TC West 'Creatures' of Cheer Habit

February 11, 2014

By Geoff Kimmerly
Second Half editor

TRAVERSE CITY – The “Bleacher Creatures” stood only 250 strong for Friday’s Traverse City West boys basketball game against Petoskey. 

A hockey game in Trenton took those 25 players out of the cheering section, with 50 more performing a play and 25 playing a jazz concert. Still, by Friday’s fourth quarter, at least a few from those other events trickled into the gym to finish the night with their green-clad classmates. 

No one expects someone to skip another school activity to join the Creatures. Those who have to work on game nights are exempt, and having a lot of homework also is excusable. 

Otherwise, showing up, like most of the student section’s rules, simply is part of an unwritten code – like going to class or eating lunch. It goes along with being a part of Traverse City West, the fourth stop on this season’s MHSAA Battle of the Fans tour.  

“People don’t think of it as we have a better student section than other people; oh, our student section is the best of the best, the loudest, this and this and this,” West senior Brian Jean said. “Really, I just think it’s a way of life around here. We just ... go. That’s just what we do.” 

Traverse City West was the second-to-last stop on this year’s Battle of the Fans III tour. MHSAA staff and Student Advisory Council members will finish at Beaverton on Friday and already have visited Buchanan, Bridgman and Frankfort. Public voting on the MHSAA’s Facebook, Twitter and Instagram sites will take place Feb. 18-20, with the Student Advisory Council taking that vote into consideration when selecting the champion.

The winner will be announced on Second Half on Feb. 21 and honored with a championship banner during the Boys Basketball Semifinals on March 21 at Michigan State University’s Breslin Center.

Traverse City West is by far the largest of this year’s BOTF finalists. But it also has one of the most established student section traditions of any finalist during the contest’s three-year run – and it’s a history current leaders proudly recall with detail. 

The school, born in 1997 when the former Traverse City High split into West and Central, is young by relative standards.
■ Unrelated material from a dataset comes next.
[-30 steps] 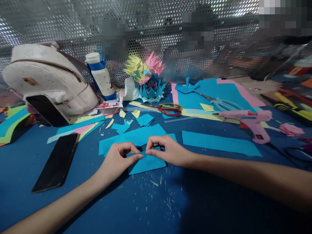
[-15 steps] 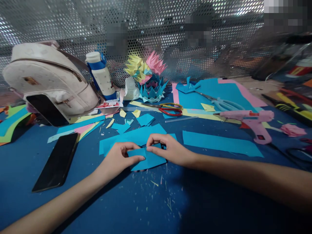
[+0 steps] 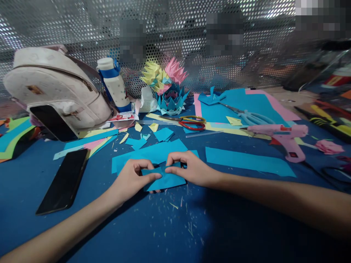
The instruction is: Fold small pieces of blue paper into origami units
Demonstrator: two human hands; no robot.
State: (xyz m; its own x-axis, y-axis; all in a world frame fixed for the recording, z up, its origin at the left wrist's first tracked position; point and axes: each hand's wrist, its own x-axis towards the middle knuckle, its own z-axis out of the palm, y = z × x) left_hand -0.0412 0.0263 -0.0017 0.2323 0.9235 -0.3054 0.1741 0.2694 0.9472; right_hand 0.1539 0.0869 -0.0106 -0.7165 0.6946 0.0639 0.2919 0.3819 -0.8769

A student body of just more than 1,600 students is represented in part by a 45-member student senate, which among other duties organizes the Bleacher Creatures, publicizes game nights and generally works to build school spirit. 

Current senior leaders were in fourth grade in 2006. But they are able to rattle off that the section in its official form with its Bucket Brigade leaders was started by a student named Chase O’Black, who actually has a “titan spirit scholarship” named after him that is available to one Traverse City West boy and girl each spring. 

“In middle school you used to walk around the football field with your friends,” senior Kelsey Boudjalis said, “and you always saw the high schoolers and said, ‘I can’t wait to be like that.’”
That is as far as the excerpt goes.